What is required: Return all the data verbatim but without images.

Records:
-=-=-=-=-
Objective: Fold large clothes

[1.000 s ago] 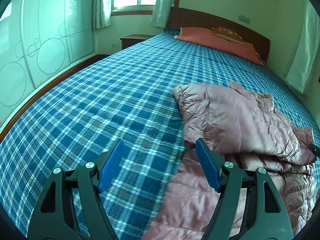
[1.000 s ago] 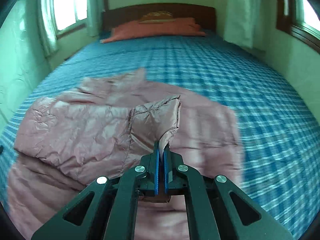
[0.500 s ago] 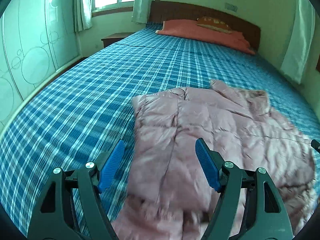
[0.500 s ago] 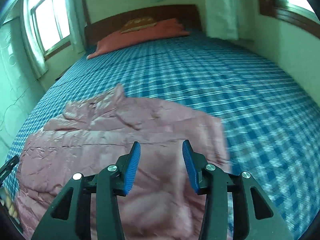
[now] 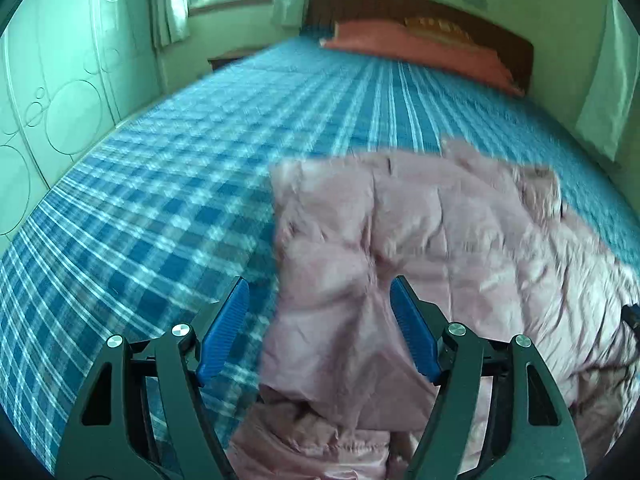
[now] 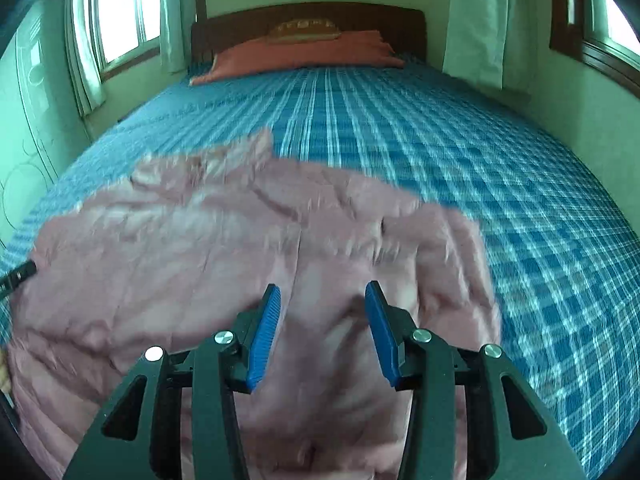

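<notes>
A pink puffer jacket (image 5: 420, 240) lies partly folded on the blue plaid bed (image 5: 180, 200); it also shows in the right wrist view (image 6: 240, 240). My left gripper (image 5: 320, 300) is open and empty above the jacket's left edge, its left finger over the bedsheet. My right gripper (image 6: 322, 304) is open and empty above the jacket's right half. The tip of the left gripper (image 6: 18, 274) shows at the left edge of the right wrist view. Both views are motion-blurred.
An orange-red pillow (image 6: 304, 54) lies by the dark wooden headboard (image 6: 308, 20). A wardrobe with circle patterns (image 5: 52, 92) stands left of the bed. Curtained windows (image 6: 116, 20) sit on both sides. Plaid sheet (image 6: 500, 168) stretches right of the jacket.
My right gripper let go of the jacket's sleeve and opened. The sleeve now lies across the jacket. Both grippers moved in over the jacket.
</notes>
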Demonstrator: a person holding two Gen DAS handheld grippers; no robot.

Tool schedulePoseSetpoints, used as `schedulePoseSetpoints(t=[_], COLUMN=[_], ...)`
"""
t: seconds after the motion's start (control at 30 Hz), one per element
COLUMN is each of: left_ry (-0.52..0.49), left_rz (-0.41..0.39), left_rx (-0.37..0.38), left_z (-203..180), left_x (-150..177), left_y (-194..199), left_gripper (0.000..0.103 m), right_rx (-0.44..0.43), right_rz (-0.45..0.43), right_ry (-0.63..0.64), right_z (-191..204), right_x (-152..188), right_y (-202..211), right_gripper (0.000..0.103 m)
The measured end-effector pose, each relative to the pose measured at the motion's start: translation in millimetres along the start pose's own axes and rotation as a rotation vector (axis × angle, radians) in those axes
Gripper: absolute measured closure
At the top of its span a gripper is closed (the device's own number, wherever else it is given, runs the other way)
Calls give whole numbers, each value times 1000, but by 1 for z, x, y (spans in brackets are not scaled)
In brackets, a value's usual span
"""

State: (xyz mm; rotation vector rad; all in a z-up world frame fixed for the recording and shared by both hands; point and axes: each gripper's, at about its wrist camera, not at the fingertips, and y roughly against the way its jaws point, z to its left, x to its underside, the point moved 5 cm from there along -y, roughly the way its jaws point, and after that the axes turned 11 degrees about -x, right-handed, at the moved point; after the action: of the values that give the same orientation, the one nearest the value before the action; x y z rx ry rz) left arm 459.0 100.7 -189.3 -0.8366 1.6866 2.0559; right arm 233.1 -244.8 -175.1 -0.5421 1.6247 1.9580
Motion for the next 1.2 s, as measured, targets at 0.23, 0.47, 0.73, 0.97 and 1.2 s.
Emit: schedulePoseSetpoints(t=[0.23, 0.47, 0.73, 0.97, 1.2], left_ry=[7, 89, 311, 527, 646], left_rz=[49, 68, 152, 237, 268], left_rx=[17, 63, 130, 254, 445], left_z=[7, 72, 158, 191, 176], left_x=[3, 51, 157, 236, 276], left_y=[5, 66, 132, 163, 197], left_gripper=[28, 28, 28, 28, 28], right_rx=[-37, -19, 8, -72, -244], right_rz=[-24, -32, -12, -19, -64], right_ry=[-30, -88, -225, -430, -603], right_z=[-2, -35, -85, -113, -113], right_x=[4, 61, 165, 245, 288], right_y=[25, 101, 179, 219, 240], right_gripper=[56, 47, 47, 47, 47])
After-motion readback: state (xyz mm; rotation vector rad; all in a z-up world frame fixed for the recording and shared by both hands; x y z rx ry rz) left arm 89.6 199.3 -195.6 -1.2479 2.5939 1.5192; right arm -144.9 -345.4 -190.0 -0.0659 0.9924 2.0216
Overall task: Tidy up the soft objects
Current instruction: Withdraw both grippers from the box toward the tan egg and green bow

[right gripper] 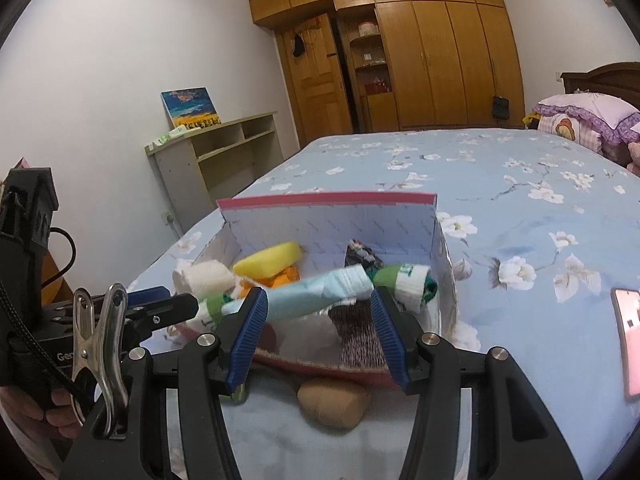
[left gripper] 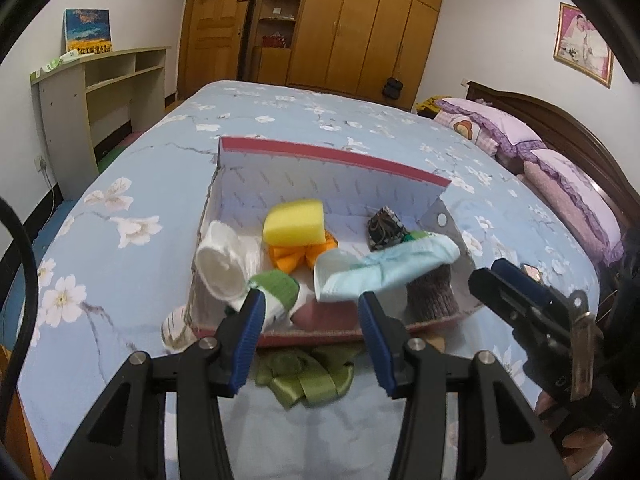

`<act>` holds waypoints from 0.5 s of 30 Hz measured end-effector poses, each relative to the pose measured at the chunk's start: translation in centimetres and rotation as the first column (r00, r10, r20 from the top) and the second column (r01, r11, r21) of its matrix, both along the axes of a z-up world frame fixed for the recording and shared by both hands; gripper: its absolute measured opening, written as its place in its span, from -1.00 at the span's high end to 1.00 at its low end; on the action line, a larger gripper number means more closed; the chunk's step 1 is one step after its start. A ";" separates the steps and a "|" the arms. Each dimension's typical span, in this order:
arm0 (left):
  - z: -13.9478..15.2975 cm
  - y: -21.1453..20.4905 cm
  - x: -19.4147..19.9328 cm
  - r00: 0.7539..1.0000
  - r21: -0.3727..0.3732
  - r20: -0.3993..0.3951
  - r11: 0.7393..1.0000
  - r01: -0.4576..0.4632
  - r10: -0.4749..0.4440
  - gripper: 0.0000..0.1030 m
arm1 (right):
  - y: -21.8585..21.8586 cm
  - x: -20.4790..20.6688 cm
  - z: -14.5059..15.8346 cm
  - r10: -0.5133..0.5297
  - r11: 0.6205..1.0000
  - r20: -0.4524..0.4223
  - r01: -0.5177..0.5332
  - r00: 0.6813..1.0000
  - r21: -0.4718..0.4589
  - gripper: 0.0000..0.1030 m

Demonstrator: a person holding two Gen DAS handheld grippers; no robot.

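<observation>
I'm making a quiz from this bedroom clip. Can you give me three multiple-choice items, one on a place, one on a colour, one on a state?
1. Where does the green bow lie?
A. In the box
B. On the bed in front of the box
C. On the pillows

2. What colour is the sponge?
A. Yellow
B. Black
C. Purple

3. How does the left gripper stand?
A. Shut on the sponge
B. Shut on the bow
C. Open, holding nothing

Answers:
1 B: the bow rests on the bed just outside the near wall of the box.
2 A: the block leaning against the back wall is bright yellow.
3 C: its blue pads stand apart with only air between them.
</observation>
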State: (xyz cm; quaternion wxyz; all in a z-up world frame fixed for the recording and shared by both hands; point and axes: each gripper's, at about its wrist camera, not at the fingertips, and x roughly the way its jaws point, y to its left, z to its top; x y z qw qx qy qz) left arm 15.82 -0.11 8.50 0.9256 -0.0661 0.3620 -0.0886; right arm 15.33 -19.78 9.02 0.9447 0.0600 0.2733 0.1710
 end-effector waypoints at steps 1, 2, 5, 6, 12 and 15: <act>-0.3 0.0 -0.3 1.000 -0.006 -0.006 1.000 -0.003 0.003 0.01 | -0.1 -0.2 -0.2 -0.003 1.000 -0.003 0.003 1.000 0.000 -0.07; -0.4 0.0 -0.4 1.000 -0.009 -0.011 1.000 -0.004 0.004 0.01 | -0.1 -0.5 -0.3 -0.006 1.000 -0.006 0.006 1.000 0.002 -0.07; -1.2 -0.2 -0.9 0.999 -0.017 -0.032 1.000 -0.008 0.008 0.01 | -0.2 -1.0 -0.8 -0.012 1.000 -0.021 0.012 1.000 0.006 -0.07; -1.5 -0.2 -1.0 0.999 -0.018 -0.039 1.000 -0.009 0.008 0.01 | -0.3 -1.2 -0.9 -0.013 1.000 -0.027 0.013 1.000 0.006 -0.07; -3.4 -0.9 -1.8 0.997 -0.012 -0.077 1.000 -0.006 0.005 0.01 | -0.4 -2.1 -2.2 -0.030 1.000 -0.055 0.031 0.998 0.006 -0.07; -4.4 -1.3 -1.9 0.995 0.003 -0.097 1.000 -0.005 0.006 0.01 | -0.3 -2.4 -2.9 -0.033 0.999 -0.071 0.033 0.997 -0.002 -0.07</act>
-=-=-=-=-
Answer:
Objective: Fold large clothes

[1.000 s ago] 
[1.000 s ago] 
[0.500 s ago] 
[0.500 s ago] 
[now] 
[now] 

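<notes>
A pink puffer jacket (image 5: 420, 240) lies partly folded on the blue plaid bed (image 5: 180, 200); it also shows in the right wrist view (image 6: 240, 240). My left gripper (image 5: 320, 300) is open and empty above the jacket's left edge, its left finger over the bedsheet. My right gripper (image 6: 322, 304) is open and empty above the jacket's right half. The tip of the left gripper (image 6: 18, 274) shows at the left edge of the right wrist view. Both views are motion-blurred.
An orange-red pillow (image 6: 304, 54) lies by the dark wooden headboard (image 6: 308, 20). A wardrobe with circle patterns (image 5: 52, 92) stands left of the bed. Curtained windows (image 6: 116, 20) sit on both sides. Plaid sheet (image 6: 500, 168) stretches right of the jacket.
My right gripper let go of the jacket's sleeve and opened. The sleeve now lies across the jacket. Both grippers moved in over the jacket.
</notes>
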Demonstrator: a person holding two Gen DAS handheld grippers; no robot.

Tool schedulePoseSetpoints, used as `schedulePoseSetpoints(t=[_], COLUMN=[_], ...)`
"""
t: seconds after the motion's start (control at 30 Hz), one per element
COLUMN is each of: left_ry (-0.52..0.49), left_rz (-0.41..0.39), left_rx (-0.37..0.38), left_z (-203..180), left_x (-150..177), left_y (-194..199), left_gripper (0.000..0.103 m), right_rx (-0.44..0.43), right_rz (-0.45..0.43), right_ry (-0.63..0.64), right_z (-191..204), right_x (-152..188), right_y (-202..211), right_gripper (0.000..0.103 m)
The measured end-effector pose, each relative to the pose measured at the motion's start: translation in millimetres along the start pose's own axes and rotation as a rotation vector (axis × angle, radians) in those axes
Gripper: absolute measured closure
At the top of its span a gripper is closed (the device's own number, wherever else it is given, runs the other way)
Calls give whole numbers, each value times 1000, but by 1 for z, x, y (spans in brackets are not scaled)
In brackets, a value's usual span
"""

State: (xyz mm; rotation vector rad; all in a z-up world frame fixed for the recording and shared by both hands; point and axes: each gripper's, at about its wrist camera, not at the fingertips, and y roughly against the way its jaws point, z to its left, x to its underside, the point moved 5 cm from there along -y, roughly the way its jaws point, and after that the axes turned 11 degrees about -x, right-handed, at the moved point; after the action: of the values that give the same orientation, the one nearest the value before the action; x y z rx ry rz) left arm 459.0 100.7 -189.3 -0.8366 1.6866 2.0559; right arm 233.1 -244.8 -175.1 -0.5421 1.6247 1.9580
Motion for the next 1.2 s, as measured, targets at 0.23, 0.47, 0.73, 0.97 and 1.2 s.
Emit: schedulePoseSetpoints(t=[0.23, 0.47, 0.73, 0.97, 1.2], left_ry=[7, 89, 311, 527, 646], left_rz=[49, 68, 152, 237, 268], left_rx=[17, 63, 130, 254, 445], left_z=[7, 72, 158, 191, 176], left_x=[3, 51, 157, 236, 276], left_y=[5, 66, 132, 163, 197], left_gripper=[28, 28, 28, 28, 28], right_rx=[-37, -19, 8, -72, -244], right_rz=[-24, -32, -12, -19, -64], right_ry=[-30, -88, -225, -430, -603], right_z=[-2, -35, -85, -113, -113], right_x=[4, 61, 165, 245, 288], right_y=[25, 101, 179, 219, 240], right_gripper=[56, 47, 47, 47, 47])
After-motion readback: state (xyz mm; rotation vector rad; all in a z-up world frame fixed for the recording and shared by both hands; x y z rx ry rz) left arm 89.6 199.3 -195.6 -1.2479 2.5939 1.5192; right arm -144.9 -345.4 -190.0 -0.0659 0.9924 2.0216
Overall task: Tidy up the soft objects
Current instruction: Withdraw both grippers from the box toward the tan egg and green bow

[right gripper] 
[left gripper] 

`<act>` holds waypoints from 0.5 s of 30 Hz measured end-effector poses, each relative to the pose measured at the chunk's start: translation in centimetres and rotation as the first column (r00, r10, r20 from the top) and the second column (r01, r11, r21) of its matrix, both along the axes of a z-up world frame fixed for the recording and shared by both hands; gripper: its absolute measured opening, written as its place in its span, from -1.00 at the span's high end to 1.00 at its low end; on the action line, a larger gripper number means more closed; the chunk's step 1 is one step after its start. A ";" separates the steps and a "|" the arms. Each dimension's typical span, in this order:
arm0 (left):
  - z: -13.9478..15.2975 cm
  - y: -21.1453..20.4905 cm
  - x: -19.4147..19.9328 cm
  - r00: 0.7539..1.0000
  - r21: -0.3727..0.3732
  - r20: -0.3993..0.3951
  - r11: 0.7393..1.0000
  - r01: -0.4576..0.4632
  - r10: -0.4749..0.4440
  - gripper: 0.0000..0.1030 m
arm1 (right):
  - y: -21.8585..21.8586 cm
  - x: -20.4790..20.6688 cm
  - z: -14.5059..15.8346 cm
  - r10: -0.5133..0.5297
  - r11: 0.6205..1.0000
  - r20: -0.4524..0.4223
  - r01: -0.5177..0.5332
  - r00: 0.6813..1.0000
  - r21: -0.4718..0.4589
  - gripper: 0.0000..0.1030 m

Demonstrator: a person holding two Gen DAS handheld grippers; no robot.

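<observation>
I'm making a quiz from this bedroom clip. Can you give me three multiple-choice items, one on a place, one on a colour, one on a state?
1. Where does the green bow lie?
A. In the box
B. On the bed in front of the box
C. On the pillows

2. What colour is the sponge?
A. Yellow
B. Black
C. Purple

3. How does the left gripper stand?
A. Shut on the sponge
B. Shut on the bow
C. Open, holding nothing

Answers:
1 B: the bow rests on the bed just outside the near wall of the box.
2 A: the block leaning against the back wall is bright yellow.
3 C: its blue pads stand apart with only air between them.
</observation>
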State: (xyz cm; quaternion wxyz; all in a z-up world frame fixed for the recording and shared by both hands; point and axes: each gripper's, at about its wrist camera, not at the fingertips, and x roughly the way its jaws point, y to its left, z to its top; x y z qw qx qy qz) left arm 15.82 -0.11 8.50 0.9256 -0.0661 0.3620 -0.0886; right arm 15.33 -19.78 9.02 0.9447 0.0600 0.2733 0.1710
 end-effector waypoints at steps 1, 2, 5, 6, 12 and 15: <act>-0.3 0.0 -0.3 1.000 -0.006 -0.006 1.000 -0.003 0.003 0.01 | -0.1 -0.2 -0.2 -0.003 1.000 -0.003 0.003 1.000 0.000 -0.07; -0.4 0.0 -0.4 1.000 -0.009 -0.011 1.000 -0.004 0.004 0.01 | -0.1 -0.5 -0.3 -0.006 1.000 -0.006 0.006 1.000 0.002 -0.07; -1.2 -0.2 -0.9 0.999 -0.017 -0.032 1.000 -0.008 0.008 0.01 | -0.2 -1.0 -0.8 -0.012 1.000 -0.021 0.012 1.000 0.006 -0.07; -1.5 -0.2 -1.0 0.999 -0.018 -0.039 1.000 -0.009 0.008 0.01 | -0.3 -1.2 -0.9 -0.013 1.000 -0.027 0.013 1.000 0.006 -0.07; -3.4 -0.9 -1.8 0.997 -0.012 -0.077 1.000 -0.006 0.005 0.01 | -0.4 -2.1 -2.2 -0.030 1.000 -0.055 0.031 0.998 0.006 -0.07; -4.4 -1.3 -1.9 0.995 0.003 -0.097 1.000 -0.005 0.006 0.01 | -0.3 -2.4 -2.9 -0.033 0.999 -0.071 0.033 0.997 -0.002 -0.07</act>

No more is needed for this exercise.